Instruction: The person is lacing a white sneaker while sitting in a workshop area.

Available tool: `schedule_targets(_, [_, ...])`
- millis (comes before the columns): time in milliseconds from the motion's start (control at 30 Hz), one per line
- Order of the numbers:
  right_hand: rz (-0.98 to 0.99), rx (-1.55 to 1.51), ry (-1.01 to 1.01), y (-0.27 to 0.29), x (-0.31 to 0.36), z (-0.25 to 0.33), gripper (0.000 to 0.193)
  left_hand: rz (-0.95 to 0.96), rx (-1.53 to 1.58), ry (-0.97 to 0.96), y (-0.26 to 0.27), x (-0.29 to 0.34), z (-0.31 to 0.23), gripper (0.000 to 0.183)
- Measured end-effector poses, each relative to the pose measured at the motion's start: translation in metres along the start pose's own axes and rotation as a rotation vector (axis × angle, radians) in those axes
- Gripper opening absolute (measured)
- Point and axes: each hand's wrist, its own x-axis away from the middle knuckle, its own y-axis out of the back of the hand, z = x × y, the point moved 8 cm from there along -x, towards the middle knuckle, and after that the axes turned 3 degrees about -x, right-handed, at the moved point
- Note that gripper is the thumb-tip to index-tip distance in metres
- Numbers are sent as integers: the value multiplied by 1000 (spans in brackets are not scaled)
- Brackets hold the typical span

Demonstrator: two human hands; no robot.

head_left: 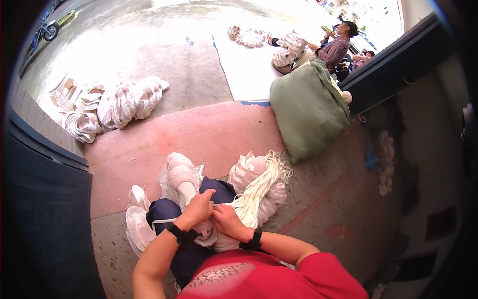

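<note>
While the person sits on the floor, both hands meet over a white shoe upper [211, 234] on the lap. Left hand [198, 210] fingers curl down, pinching its top edge; right hand [226, 220] fingers press closed just beside, equally near.

Fingertips of the left hand [198, 208] and right hand [226, 221] buried in white pieces [206, 231] on the lap, grip unclear, green sack [308, 109] hiding the seated person [338, 47] below the chest, motorbike [44, 31] tiny at the rim, right wall too dark to read
</note>
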Motion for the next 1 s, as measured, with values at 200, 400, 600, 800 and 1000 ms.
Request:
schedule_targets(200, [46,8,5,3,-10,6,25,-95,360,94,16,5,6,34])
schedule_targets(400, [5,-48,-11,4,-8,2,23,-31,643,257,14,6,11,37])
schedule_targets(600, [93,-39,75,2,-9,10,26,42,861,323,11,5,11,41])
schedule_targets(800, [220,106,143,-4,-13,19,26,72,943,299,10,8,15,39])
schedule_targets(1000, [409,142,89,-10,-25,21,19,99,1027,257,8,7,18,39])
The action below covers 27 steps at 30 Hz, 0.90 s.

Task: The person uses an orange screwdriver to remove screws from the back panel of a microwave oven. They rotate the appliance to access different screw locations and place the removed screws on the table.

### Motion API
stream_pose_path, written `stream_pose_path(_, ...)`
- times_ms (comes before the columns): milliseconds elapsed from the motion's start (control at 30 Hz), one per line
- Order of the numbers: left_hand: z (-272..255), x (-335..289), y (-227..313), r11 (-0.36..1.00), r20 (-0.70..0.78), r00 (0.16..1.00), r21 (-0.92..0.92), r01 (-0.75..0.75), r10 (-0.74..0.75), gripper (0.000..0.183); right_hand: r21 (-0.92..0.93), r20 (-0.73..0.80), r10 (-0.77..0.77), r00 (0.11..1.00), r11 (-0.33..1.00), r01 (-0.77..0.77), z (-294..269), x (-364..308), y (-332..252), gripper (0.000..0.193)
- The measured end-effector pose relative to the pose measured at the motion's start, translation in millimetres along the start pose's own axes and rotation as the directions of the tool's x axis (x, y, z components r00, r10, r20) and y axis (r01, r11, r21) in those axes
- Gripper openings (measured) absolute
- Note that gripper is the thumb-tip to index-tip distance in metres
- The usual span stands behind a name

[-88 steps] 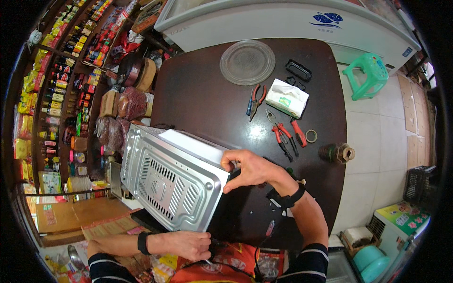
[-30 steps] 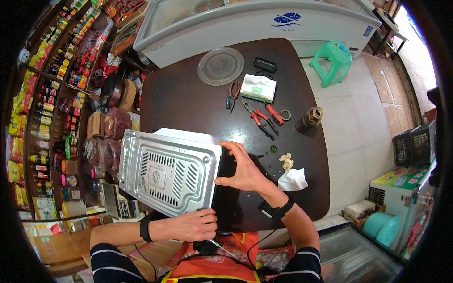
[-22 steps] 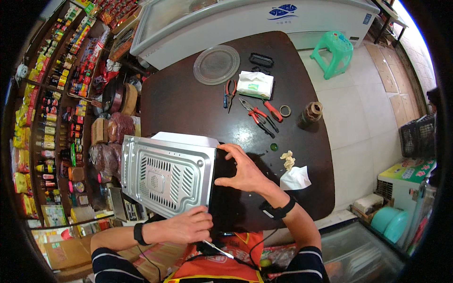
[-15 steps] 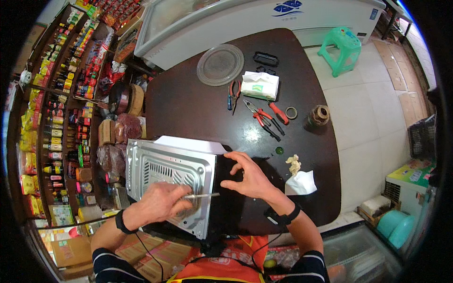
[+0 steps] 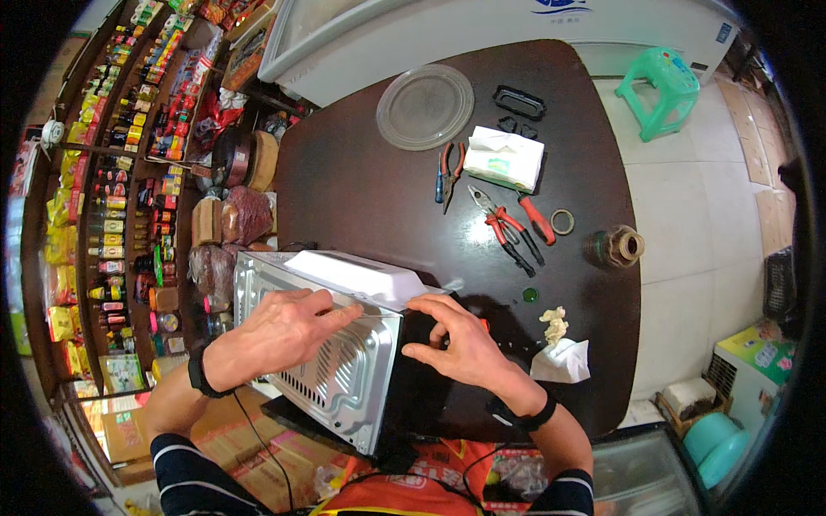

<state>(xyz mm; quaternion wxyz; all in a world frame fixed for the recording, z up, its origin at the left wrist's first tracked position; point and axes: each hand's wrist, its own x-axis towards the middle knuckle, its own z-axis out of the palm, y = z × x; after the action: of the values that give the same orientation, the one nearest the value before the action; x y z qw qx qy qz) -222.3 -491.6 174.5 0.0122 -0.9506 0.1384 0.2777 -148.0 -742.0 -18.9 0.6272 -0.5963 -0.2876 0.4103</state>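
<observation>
In the head view, I see a silver metal casing (image 5: 348, 370) a little left of the middle and reaching toward the lower part of the frame. It stands tilted at the near left side of the dark counter (image 5: 344, 163); its face with the slots is turned toward the person, and its white side (image 5: 357, 279) looks upward.

The left hand (image 5: 280, 335) is in front of the slotted face, near its upper edge. Its forefinger points to the right along this edge, the other fingers are bent, and I cannot tell whether they close on something. The right hand (image 5: 434, 331) is at the right upper corner of the casing, with the thumb and the fingers apart from each other; the forefinger seems to touch the corner.

In the upper middle of the frame lies a round clear plate (image 5: 425, 107). Below and to the right of it are long-nose pliers (image 5: 451, 176), a white tissue pack (image 5: 508, 162) and red-handled pliers (image 5: 506, 230). Farther right stands a brown jar (image 5: 607, 248). A crumpled white tissue (image 5: 561, 361) lies to the right of the right hand, well apart from it. At the upper right, a green stool (image 5: 675, 76) stands on the floor (image 5: 671, 206).
</observation>
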Motion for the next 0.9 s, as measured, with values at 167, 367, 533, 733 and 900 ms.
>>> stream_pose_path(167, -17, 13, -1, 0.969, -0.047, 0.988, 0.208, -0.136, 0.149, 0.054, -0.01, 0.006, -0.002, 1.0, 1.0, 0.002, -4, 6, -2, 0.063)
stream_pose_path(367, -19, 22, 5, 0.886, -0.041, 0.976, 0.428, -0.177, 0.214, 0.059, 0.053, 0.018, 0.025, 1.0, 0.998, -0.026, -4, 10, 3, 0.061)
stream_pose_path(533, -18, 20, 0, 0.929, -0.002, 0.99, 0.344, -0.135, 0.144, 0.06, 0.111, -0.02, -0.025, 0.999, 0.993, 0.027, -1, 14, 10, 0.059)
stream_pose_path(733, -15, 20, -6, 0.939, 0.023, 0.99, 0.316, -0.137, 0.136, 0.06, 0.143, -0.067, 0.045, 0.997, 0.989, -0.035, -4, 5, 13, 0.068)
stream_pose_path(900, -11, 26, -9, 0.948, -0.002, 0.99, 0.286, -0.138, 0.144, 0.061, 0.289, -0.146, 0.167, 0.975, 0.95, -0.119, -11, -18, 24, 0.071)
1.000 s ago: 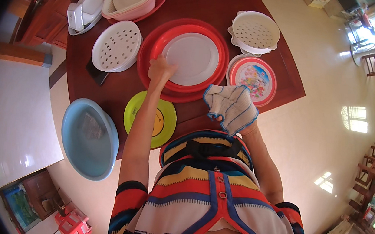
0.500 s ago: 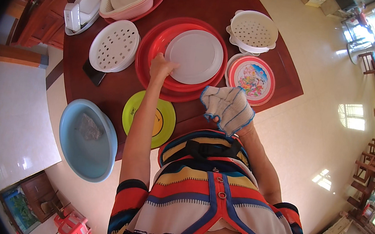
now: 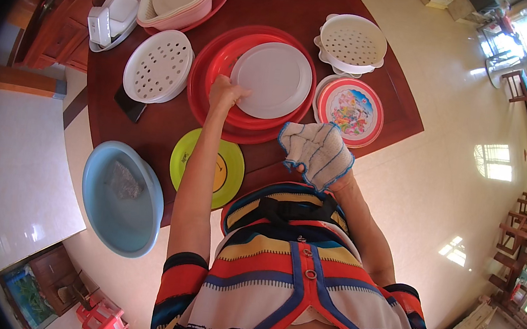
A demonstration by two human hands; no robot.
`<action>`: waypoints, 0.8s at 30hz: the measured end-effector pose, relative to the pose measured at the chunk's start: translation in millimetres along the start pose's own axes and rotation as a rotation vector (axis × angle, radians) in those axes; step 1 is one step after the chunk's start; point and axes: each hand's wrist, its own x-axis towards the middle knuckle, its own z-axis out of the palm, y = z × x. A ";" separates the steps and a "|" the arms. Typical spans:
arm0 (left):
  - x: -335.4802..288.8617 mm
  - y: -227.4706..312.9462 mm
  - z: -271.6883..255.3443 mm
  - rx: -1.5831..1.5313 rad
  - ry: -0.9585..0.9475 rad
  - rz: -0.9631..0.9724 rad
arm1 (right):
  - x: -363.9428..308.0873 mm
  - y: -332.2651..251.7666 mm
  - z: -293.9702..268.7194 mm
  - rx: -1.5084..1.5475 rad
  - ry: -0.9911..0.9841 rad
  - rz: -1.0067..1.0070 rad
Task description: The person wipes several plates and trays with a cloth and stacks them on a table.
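— Starting nearest?

— A blue basin [image 3: 93,209], off to the left and short of the left fingers, with a crumpled see-through bag [image 3: 126,182] in it. Then a lime plate [image 3: 236,161], closer to the left fingers, partly covered by the forearm.

— And the right hand [image 3: 342,181]?

— Closed on a pale cloth [image 3: 319,150] with blue edging, mostly covered by it. One fingertip showing at the cloth's near edge; exact bend of the rest, cannot tell.

— Left hand [image 3: 225,94]?

— Bare, reaching farther out. Nearly closed on the rim of a white plate [image 3: 274,80], thumb on top, other fingertips hidden.

— Plate exactly where?

— Just right of the left fingers, inside a wide red basin [image 3: 224,58], on the dark red bench [image 3: 400,96].

— Around that?

— Just beyond the right fingers, a round flowered tray [image 3: 351,109]. Left of the left fingers, a white strainer [image 3: 157,66].

— Farther out?

— Past the flowered tray from the right fingers, a second strainer [image 3: 354,41]. Well beyond the left fingers, leftward, a pink tub [image 3: 186,15], with white boxes [image 3: 114,14] beside it.
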 end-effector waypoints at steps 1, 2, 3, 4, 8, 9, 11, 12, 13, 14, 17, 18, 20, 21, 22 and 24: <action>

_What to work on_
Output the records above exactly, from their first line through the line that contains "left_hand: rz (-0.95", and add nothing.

_Solution to this task_
Instruction: The person is lacing a white sneaker while sitting in a workshop area.

Available tool: `schedule_targets(_, [_, ...])`
- millis (comes before the columns): time in milliseconds from the motion's start (control at 30 Hz), one per line
- Order of the numbers:
  right_hand: rz (-0.98 to 0.99), rx (-1.55 to 1.51), ry (-1.01 to 1.01), y (-0.27 to 0.29), x (-0.31 to 0.36), z (-0.25 to 0.33), gripper (0.000 to 0.193)
  left_hand: rz (-0.95 to 0.96), rx (-1.53 to 1.58), ry (-0.97 to 0.96), y (-0.26 to 0.27), x (-0.29 to 0.34), z (-0.31 to 0.23), gripper (0.000 to 0.183)

That concludes the answer to this exercise.